このコレクション選にはマティスの特設コーナーが設けられていた。コレには新しいコレクションが追加されていたこともその理由にあげられるのだろう。

このマティス、僕のお気に入りの山田五郎の Youtube チャンネル 『大人の教養講座』でも詳しく説明されている。

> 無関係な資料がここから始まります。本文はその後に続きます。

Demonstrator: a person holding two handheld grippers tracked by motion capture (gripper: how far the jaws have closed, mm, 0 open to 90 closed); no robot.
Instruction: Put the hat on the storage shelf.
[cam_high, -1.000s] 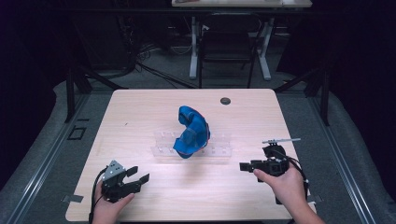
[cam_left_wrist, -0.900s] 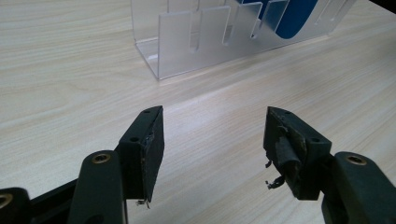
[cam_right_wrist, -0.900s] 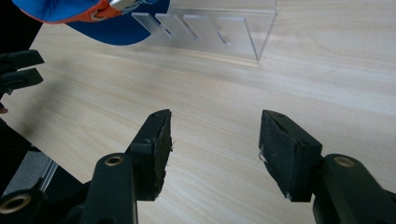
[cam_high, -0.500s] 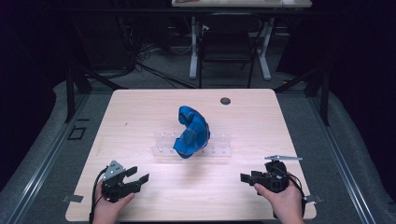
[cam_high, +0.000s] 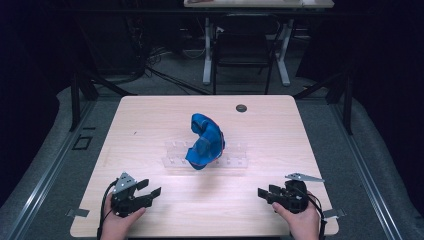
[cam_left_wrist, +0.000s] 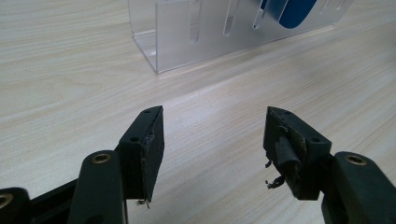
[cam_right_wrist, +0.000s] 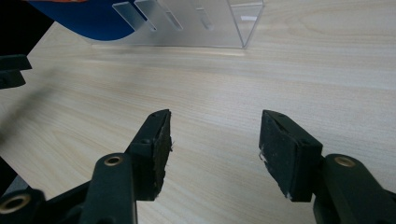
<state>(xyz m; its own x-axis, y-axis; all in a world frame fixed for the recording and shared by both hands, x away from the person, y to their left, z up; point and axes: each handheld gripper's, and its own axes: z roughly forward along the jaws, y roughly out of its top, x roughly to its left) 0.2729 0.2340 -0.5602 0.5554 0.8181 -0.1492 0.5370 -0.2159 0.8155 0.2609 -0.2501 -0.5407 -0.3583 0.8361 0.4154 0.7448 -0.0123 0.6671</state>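
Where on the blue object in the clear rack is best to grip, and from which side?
Probably its raised upper curve. The blue object stands tilted in the clear slotted rack, its lower edge down between the slots, so only the top stands free. Coming from above with either open tongs, left or right, and closing across its thin thickness looks safest; the rack walls block a low, sideways approach.

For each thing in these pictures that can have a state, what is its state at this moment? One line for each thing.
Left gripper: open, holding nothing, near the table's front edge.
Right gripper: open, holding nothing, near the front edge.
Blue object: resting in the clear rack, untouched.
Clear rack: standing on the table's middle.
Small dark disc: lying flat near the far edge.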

また僕は昨年からコペンハーゲン国立美術館 (SMK)、国立西洋美術館の常設展とマティスの絵を観る機会があった。そして、このスペースで僕が最も興味を持った展示は彼の絵ではなく、アンリ・カルティエ・ブレッソンが撮ったマティスのアトリエだった。これは自分が写真好きで、しかも焦点深度が深く、その場の雰囲気を撮影することに長けたブレッソンだ。これは僕が写真を撮る時に心掛けているというか、目指している撮影方法である。そういう訳で、この写真に僕の目は釘付けになった。

アンリ・カルティエ・ブレッソンが撮ったマティス

ここにはアンリ・ルソーの絵も一枚展示されていた。アンリ・ルソー、一言で表現するなら「へたうま」。遠近感もなければ、構図もまとまっていない。そして対象、特に人物が雑である。線があんまりふらついていないことを除けば、幼児の描いた絵と言っても納得されるような出来だ。
だが、彼のファンは多い。特に巨匠と言われた画家(ピカソやブラックなど)は彼の絵に魅了されたらしい。散々に酷評したが、現代においては彼の絵は「個性」として、受け入れられても全くおかしくない。ひょっとしたら100年くらい生まれるのが早すぎたかもしれない。ま、そんなに遅く彼が生まれていたら、自由奔放に生きていられなかったかもしれないけどね。

アンリ・ルソー『イヴリー河岸』

この展示会で見た印象的な絵として、最後に紹介するのは坂本繁二郎の一枚。
たしか三菱一号館美術館で見た気がする。淡い線とパステル調の色彩。面白い。いづれもう少し詳しく調べて見たい。

坂本繁二郎『放牧三馬』


4. 終わりに

4.1. パウル・クレー

各展示に、何枚かパウル・クレーの絵が混じっていた。
正直なところ僕はパウル・クレーの良さを理解できているわけではない。だが、以前スイスのベルンにあるパウル・クレー美術館を訪れ、それ以外にも各地でパウル・クレーの絵を観てきたことから、シンプルな線から構成された複雑な構成、色彩感覚が近代的(現代ではない)と感じる。バウ・ハウスで教鞭を采っていたことも納得する。彼の絵についてはもっとたくさん観て、その良さを見つけたいと思う。

パウル・クレー『数学的なヴィジョン』
パウル・クレー『平和な村』

4.2. 最後に

今回紹介した絵は、展示会の顔となっている絵 (パンフレットで紹介される絵) は避けた。それらの絵は実際に観て、各人が評価してもらいたい。